The trip definitely opened up my thoughts of how I've pigeonholed myself in Melbourne. I was able to regain some self-esteem and courage. Somehow I lost some of that along the way. Not only that, but found how staying home by myself in Melbourne had side effects. When I first arrived in Vancouver, at my parents house, my mother would ask why I was always inside even though the weather was great .. sunny with a great breeze. It was unlike me to stay indoors. Vancouver has mountains and trails that I was always on. It took me some time to unwind and get back to my "normal self" of enjoying those things. Very interesting journey and very helpful.
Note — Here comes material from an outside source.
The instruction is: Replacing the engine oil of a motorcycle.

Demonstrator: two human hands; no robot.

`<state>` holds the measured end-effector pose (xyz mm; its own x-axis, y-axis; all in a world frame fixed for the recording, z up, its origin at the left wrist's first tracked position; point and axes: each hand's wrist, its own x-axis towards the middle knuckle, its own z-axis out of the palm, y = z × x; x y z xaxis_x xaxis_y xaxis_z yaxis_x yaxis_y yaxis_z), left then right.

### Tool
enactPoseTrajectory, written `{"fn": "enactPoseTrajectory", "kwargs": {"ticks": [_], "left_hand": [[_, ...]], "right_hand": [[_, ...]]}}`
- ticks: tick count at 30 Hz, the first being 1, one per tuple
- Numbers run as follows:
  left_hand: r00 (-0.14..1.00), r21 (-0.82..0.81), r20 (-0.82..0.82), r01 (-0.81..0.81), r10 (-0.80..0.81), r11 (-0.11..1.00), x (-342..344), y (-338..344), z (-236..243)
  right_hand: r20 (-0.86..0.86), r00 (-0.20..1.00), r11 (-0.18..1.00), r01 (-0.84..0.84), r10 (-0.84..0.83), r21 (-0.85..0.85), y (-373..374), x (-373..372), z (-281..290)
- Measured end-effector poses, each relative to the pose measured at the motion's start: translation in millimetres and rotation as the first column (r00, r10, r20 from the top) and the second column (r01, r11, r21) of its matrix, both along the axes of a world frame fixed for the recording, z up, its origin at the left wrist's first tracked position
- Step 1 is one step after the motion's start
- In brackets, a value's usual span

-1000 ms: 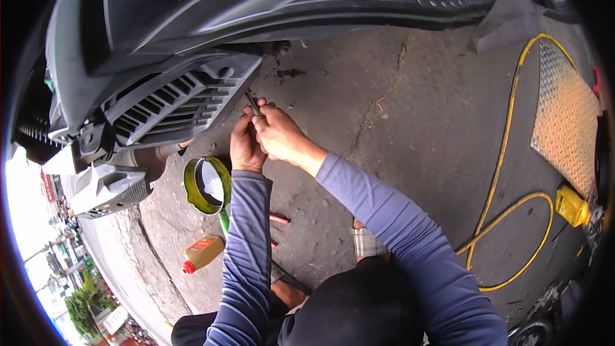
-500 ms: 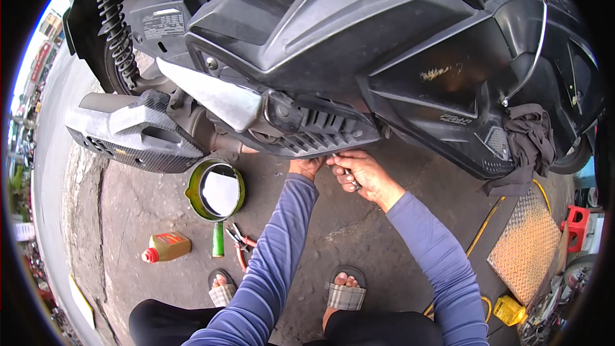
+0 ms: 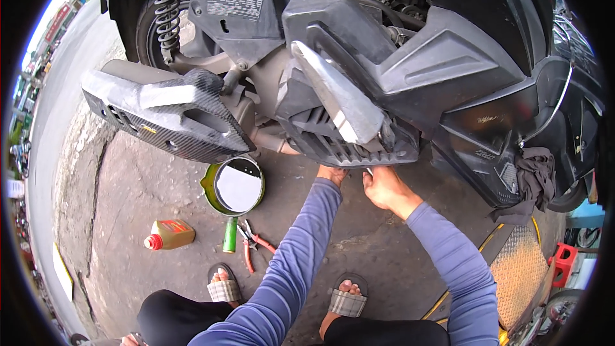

It's hard to find those the outdoor stuff that I enjoy so much. Melbourne is a great city, but I miss the proximity of the mountains and rugged beach trips. I find that Melbourne is more a cultural city, for foodies and people who enjoy the arts. I do enjoy these things but prefer limited experiences with them.
I've been back in Melbourne for almost a month. I've had to address some of my expectations and perceptions to keep me from falling into the sad zone.
Even before my trip to Vancouver, I did try volunteering, meetup.com, and other groups from around where I live in Melbourne. These things didn't help settle me. Instead of looking for new groups or friends, I've decided to focus on finding work. So far (i'm still unemployed) but I'm sure I'll land something eventually.
Thank you again so much for your comments. I do find them helpful even now, even when I'm not down in the dumps.
Kindest regards and hugs... D
I appreciate all your comments so very much.